= Burn recovery bed =

Special bed designed for patients who have suffered severe burns

A burn recovery bed or burn bed is a special type of bed designed for hospital patients who have suffered severe skin burns across large portions of their body.

Generally, concentrated pressure on any one spot of the damaged skin can be extremely painful to the patient, so the primary function of a burn bed is to distribute the weight of the patient so evenly that no single bed contact point is pressed harder than any other.

== Air-chamber burn bed ==

One type of weight-distributing burn bed uses a series of interlinked inflatable air chambers which have the surface appearance of an upside-down egg carton. Although inflatable, the air chambers are maintained in a partially deflated state so that the air pressure can freely distribute itself.
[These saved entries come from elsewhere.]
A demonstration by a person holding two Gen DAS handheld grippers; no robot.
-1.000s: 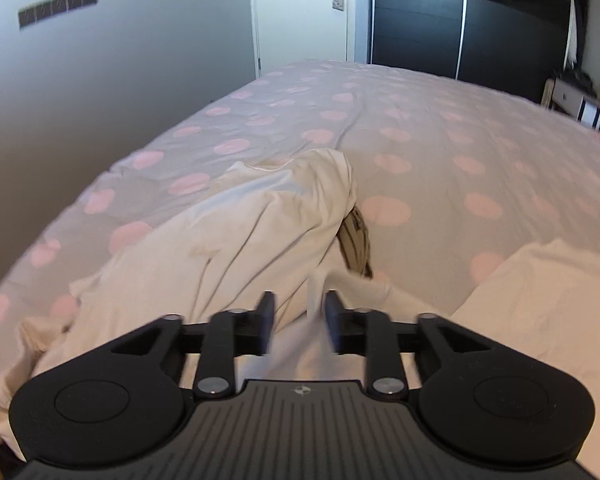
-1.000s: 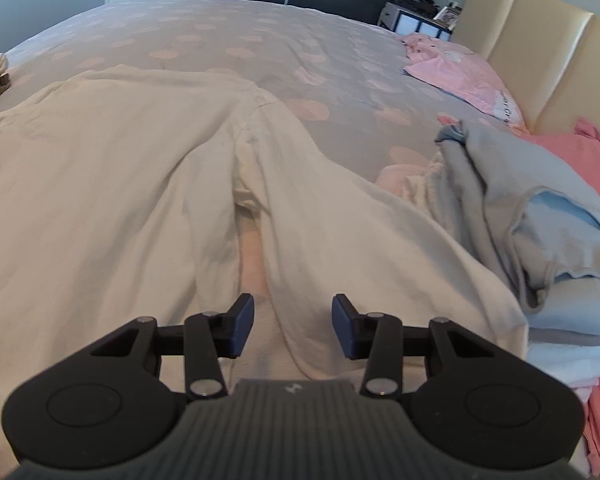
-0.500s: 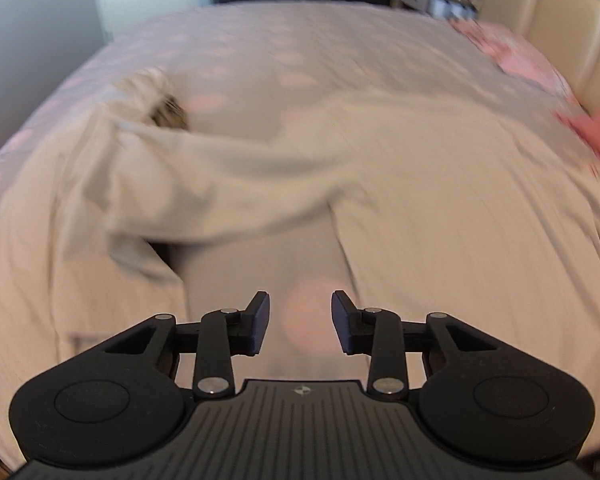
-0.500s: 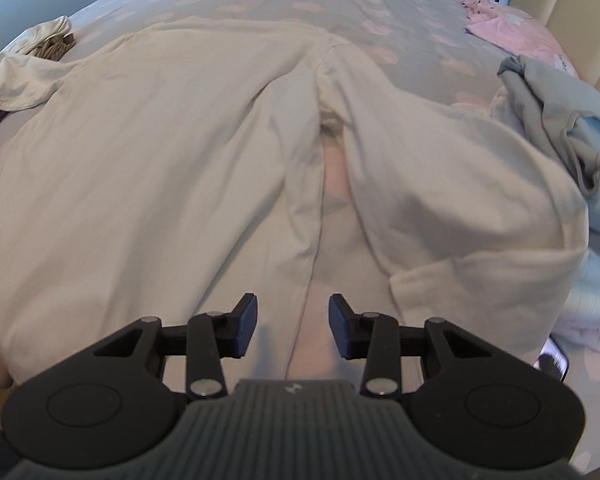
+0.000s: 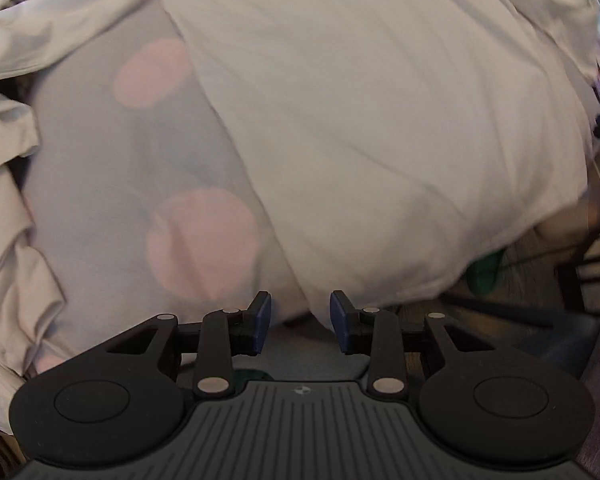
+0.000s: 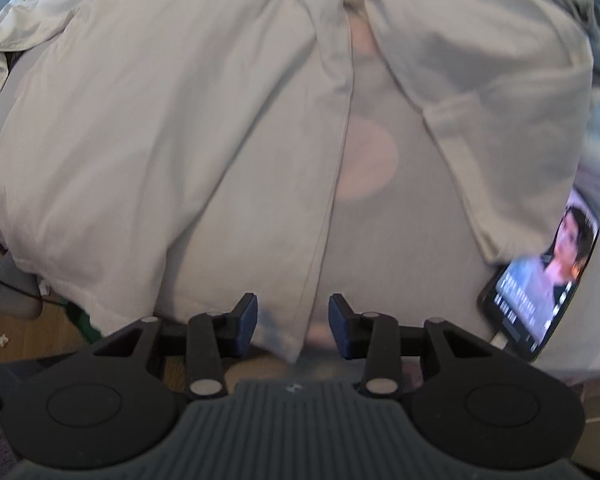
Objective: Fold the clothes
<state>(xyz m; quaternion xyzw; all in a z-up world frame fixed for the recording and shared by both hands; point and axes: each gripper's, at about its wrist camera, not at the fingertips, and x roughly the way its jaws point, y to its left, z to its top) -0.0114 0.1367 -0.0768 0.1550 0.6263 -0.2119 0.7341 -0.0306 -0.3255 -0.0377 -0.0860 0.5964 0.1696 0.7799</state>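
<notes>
Cream long-sleeved garment (image 6: 172,128) spread flat on the bed (image 5: 112,168), hem hanging over the near edge, sleeves running out to left and right. Soft, light, limp cotton by the look of it: no stiffness to rely on, likely to sag and crease between hold points, unlikely to slip once pinched. Not fragile.

Recommended hold points, as a judgement:
- Near hem corners, where doubled fabric gives a firmer pinch.
- Seam line (image 6: 340,160) between body and right sleeve (image 6: 492,112), for folding the sleeve inward.
- Avoid single-layer mid-panel fabric; likely to bunch and drag the bed cover with it.

Left claw (image 5: 300,322): apart, empty, aimed down at the near left corner of the hem (image 5: 316,308), fabric edge lying just between and beyond the fingertips. No contact confirmed; slight motion blur.

Right claw (image 6: 293,326): apart, empty, tilted down over the near hem beside the sleeve seam, cloth edge showing between the fingertips. Touching or just above: cannot tell.

Both claws low, near the bed edge, pointing toward the far side.

Phone (image 6: 540,280) with lit screen lying on the bed just right of the right sleeve cuff, cable attached. Keep folds clear of it.
</notes>
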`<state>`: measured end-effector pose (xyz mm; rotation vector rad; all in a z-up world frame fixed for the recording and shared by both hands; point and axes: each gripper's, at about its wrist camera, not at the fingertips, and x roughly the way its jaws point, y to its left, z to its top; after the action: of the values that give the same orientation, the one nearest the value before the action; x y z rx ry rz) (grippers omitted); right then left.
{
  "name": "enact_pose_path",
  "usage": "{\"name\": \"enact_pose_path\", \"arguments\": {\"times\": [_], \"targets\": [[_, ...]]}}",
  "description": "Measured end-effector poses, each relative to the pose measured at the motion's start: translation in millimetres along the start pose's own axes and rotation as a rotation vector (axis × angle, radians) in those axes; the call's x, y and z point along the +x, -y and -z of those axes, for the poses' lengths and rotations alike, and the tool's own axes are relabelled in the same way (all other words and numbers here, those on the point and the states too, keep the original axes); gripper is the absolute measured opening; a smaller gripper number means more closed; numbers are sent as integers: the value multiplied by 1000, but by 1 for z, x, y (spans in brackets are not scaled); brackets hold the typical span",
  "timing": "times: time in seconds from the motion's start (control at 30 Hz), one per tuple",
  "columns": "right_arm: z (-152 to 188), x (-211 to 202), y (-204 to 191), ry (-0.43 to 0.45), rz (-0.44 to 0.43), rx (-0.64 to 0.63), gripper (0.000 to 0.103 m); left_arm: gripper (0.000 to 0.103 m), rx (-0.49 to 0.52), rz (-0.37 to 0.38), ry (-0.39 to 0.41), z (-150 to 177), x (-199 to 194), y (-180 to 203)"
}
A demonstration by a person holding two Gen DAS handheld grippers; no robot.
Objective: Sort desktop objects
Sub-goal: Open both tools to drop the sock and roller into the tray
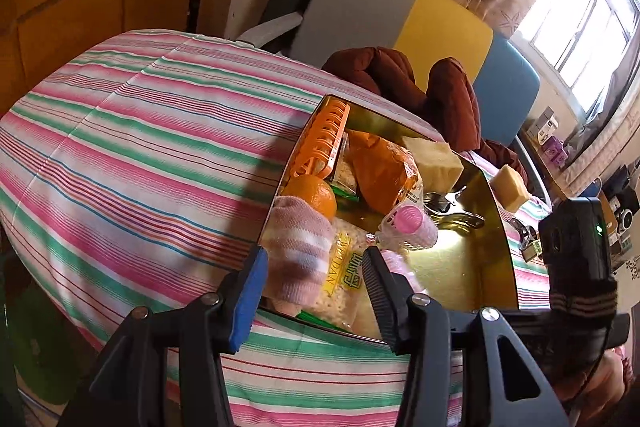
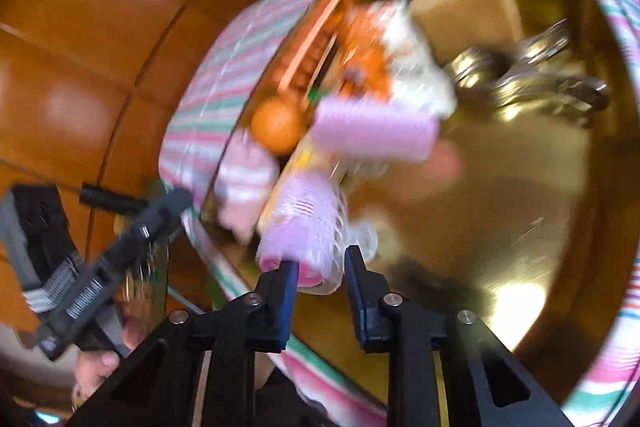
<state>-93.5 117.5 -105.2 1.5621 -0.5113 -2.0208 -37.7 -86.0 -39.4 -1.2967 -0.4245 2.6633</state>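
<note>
A gold tray (image 1: 460,267) on the striped cloth holds an orange (image 1: 316,193), an orange rack (image 1: 324,139), snack packets, a sponge (image 1: 434,157), spoons (image 1: 444,203) and a pink hair roller (image 1: 408,227). A pink striped sock (image 1: 300,251) lies at the tray's near corner. My left gripper (image 1: 314,263) stands open around it, pads apart from it. In the blurred right wrist view, my right gripper (image 2: 322,263) is shut on the end of a pink hair roller (image 2: 300,227) in clear wrap, over the tray (image 2: 500,207). A second roller (image 2: 374,133), the orange (image 2: 278,127) and the sock (image 2: 244,183) lie beyond.
A second sponge (image 1: 510,187) and a small dark metal item (image 1: 528,239) lie on the cloth right of the tray. A brown garment (image 1: 400,79) lies over chairs behind the table. The striped cloth (image 1: 140,147) stretches left of the tray. A hand (image 2: 100,359) holds the left tool.
</note>
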Motion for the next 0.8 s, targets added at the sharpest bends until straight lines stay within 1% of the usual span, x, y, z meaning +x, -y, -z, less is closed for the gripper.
{"name": "enact_pose_path", "arguments": {"times": [0.07,0.13,0.2,0.23,0.27,0.3,0.4,0.53,0.6,0.7,0.8], "targets": [[5,-10,1,14,-28,4,26,51,-1,-2,1,0,0,3],[8,-29,5,54,-23,-4,31,52,-3,-5,4,0,1,7],[10,-52,13,105,-10,5,47,52,-6,2,2,0,3,13],[11,-61,18,124,-7,16,50,52,-6,10,1,0,3,16],[13,-71,23,144,-6,29,56,52,-3,18,1,1,4,20],[16,-81,30,164,-7,38,60,53,6,24,-1,2,4,26],[20,-108,47,221,41,47,63,53,40,41,-11,5,6,44],[28,-142,71,286,95,63,64,56,96,67,-35,12,12,73],[33,-154,84,302,125,70,68,56,129,89,-57,16,16,91],[41,-172,104,326,210,86,69,58,182,126,-92,24,22,119],[52,-187,130,326,263,102,69,58,241,159,-126,33,27,150]]}}
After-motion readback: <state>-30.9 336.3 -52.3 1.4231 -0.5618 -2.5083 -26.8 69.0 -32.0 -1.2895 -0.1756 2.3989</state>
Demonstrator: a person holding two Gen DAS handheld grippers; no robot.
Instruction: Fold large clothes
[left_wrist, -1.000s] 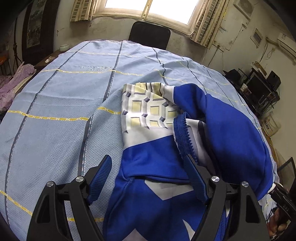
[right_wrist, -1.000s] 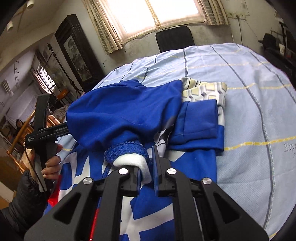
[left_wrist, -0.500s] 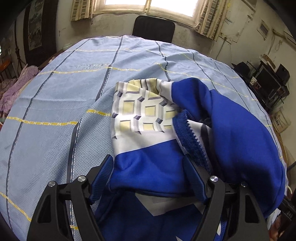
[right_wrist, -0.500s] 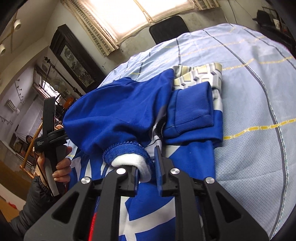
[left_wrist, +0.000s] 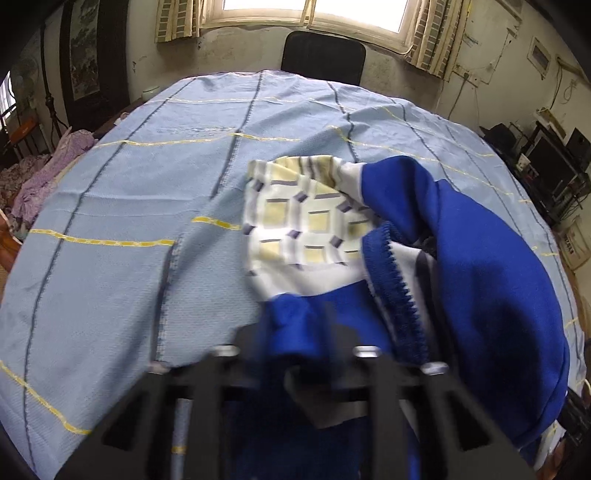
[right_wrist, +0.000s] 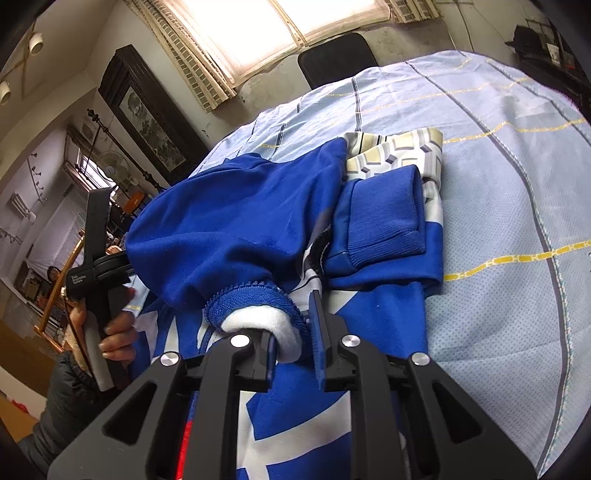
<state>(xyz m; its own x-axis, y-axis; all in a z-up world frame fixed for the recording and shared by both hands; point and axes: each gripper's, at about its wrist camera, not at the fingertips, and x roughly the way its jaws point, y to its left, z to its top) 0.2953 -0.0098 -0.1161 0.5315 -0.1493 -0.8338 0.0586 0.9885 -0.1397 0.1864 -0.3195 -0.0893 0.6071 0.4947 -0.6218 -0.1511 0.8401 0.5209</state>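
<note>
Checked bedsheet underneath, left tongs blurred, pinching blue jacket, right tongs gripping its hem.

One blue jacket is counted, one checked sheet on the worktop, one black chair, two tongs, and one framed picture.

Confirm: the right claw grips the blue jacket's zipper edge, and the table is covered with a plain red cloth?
Not quite. The cloth is light blue with yellow and dark lines, as the right wrist view shows. The right claw does grip the blue jacket at its zipper edge.
</note>
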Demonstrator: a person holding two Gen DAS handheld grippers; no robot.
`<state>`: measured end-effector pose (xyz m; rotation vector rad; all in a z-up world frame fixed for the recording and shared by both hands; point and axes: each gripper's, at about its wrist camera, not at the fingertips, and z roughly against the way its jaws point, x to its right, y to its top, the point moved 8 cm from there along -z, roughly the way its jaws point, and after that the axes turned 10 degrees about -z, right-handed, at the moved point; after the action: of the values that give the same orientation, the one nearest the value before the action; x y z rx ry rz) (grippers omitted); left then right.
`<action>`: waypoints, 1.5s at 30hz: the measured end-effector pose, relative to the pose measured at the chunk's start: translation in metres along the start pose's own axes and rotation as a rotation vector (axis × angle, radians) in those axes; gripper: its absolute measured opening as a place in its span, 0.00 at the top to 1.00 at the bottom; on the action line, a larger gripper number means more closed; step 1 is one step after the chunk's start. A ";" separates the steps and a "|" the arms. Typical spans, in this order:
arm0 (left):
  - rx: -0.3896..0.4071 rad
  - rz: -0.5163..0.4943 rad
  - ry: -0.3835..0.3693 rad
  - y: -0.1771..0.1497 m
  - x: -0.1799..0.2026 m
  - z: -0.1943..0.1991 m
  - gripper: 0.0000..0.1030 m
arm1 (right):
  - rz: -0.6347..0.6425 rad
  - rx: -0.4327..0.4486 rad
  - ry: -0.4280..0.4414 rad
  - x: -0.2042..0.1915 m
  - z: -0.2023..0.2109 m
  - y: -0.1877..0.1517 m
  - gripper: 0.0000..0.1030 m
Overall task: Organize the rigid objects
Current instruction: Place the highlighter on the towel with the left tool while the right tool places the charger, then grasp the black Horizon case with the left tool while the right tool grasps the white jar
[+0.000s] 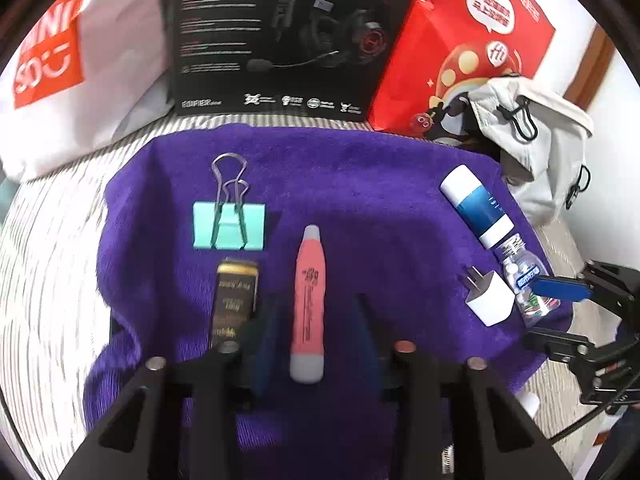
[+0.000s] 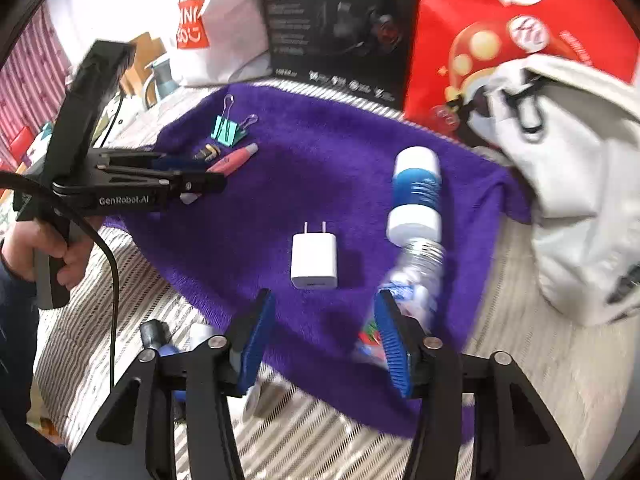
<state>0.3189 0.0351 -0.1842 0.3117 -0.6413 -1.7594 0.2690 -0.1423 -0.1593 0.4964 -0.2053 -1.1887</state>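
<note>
A purple towel (image 1: 360, 184) carries the items. In the left wrist view a pink marker (image 1: 309, 304) lies between the fingers of my open left gripper (image 1: 316, 336), not clamped. A gold-black tin (image 1: 236, 300) lies just left of it, and a teal binder clip (image 1: 229, 226) sits beyond. My right gripper (image 2: 325, 344) is open over the towel's near edge, with a white charger (image 2: 314, 256) just ahead of the gap. A blurred clear bottle (image 2: 418, 276) lies against its right finger (image 2: 394, 344). A white-blue tube (image 2: 416, 196) lies past the bottle.
At the back stand a white shopping bag (image 1: 68, 80), a black headset box (image 1: 280, 36) and a red bag (image 1: 472, 40). A white drawstring pouch (image 2: 572, 184) slumps at the right. Small bluish items (image 2: 160, 340) lie on the striped cover by the towel's near edge.
</note>
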 end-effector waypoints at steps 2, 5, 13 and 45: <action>-0.002 0.017 0.003 -0.005 0.002 0.003 0.50 | -0.006 0.011 -0.005 0.001 0.006 -0.002 0.41; -0.015 0.017 0.032 -0.013 0.007 0.012 0.49 | -0.031 0.037 -0.010 0.004 0.026 -0.010 0.40; 0.033 0.000 0.081 -0.036 0.038 0.065 0.39 | -0.195 0.112 -0.009 0.019 0.077 -0.041 0.34; -0.112 -0.003 0.212 -0.132 0.085 0.055 0.28 | -0.237 0.099 0.059 0.008 0.108 -0.111 0.31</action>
<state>0.1592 -0.0091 -0.2046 0.4149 -0.3895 -1.7292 0.1358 -0.2089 -0.1182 0.6558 -0.1579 -1.3970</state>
Heavier parts of the patient's body can sink deeper into the grid of chambers and the air moves to chambers with less weight.

Air volume in the chambers may be regulated so as to make the bed firmer when the patient is first being placed on the bed, and then air is released to allow for a more conformal shape once lying flat across the bed surface.

== Deep-floatation water burn bed ==

This type of burn bed is similar in construction to a typical water bed, except the surface covering of the water pool has a large amount of slack and extra folds of material around the perimeter of the pool.

To limit the depth of immersion into the burn bed water pool, the water's density may be increased by adding several hundred pounds of salt to the water, as is done with a relaxation float tank.

As the patient is placed onto the bed, they displace the water and can freely sink down into the pool, unlike a typical consumer water bed. As they sink down, the slack around the edges is played out so that the patient is now sunk into the water, in a form-fitting, very gentle, and dry depression in the pool.

Generally the pool is not deep enough to permit a patient to lie on their side in the pool, but even so, lying sideways is a safe condition since the patient is at no risk of breathing in water and drowning due to the water-isolation covering.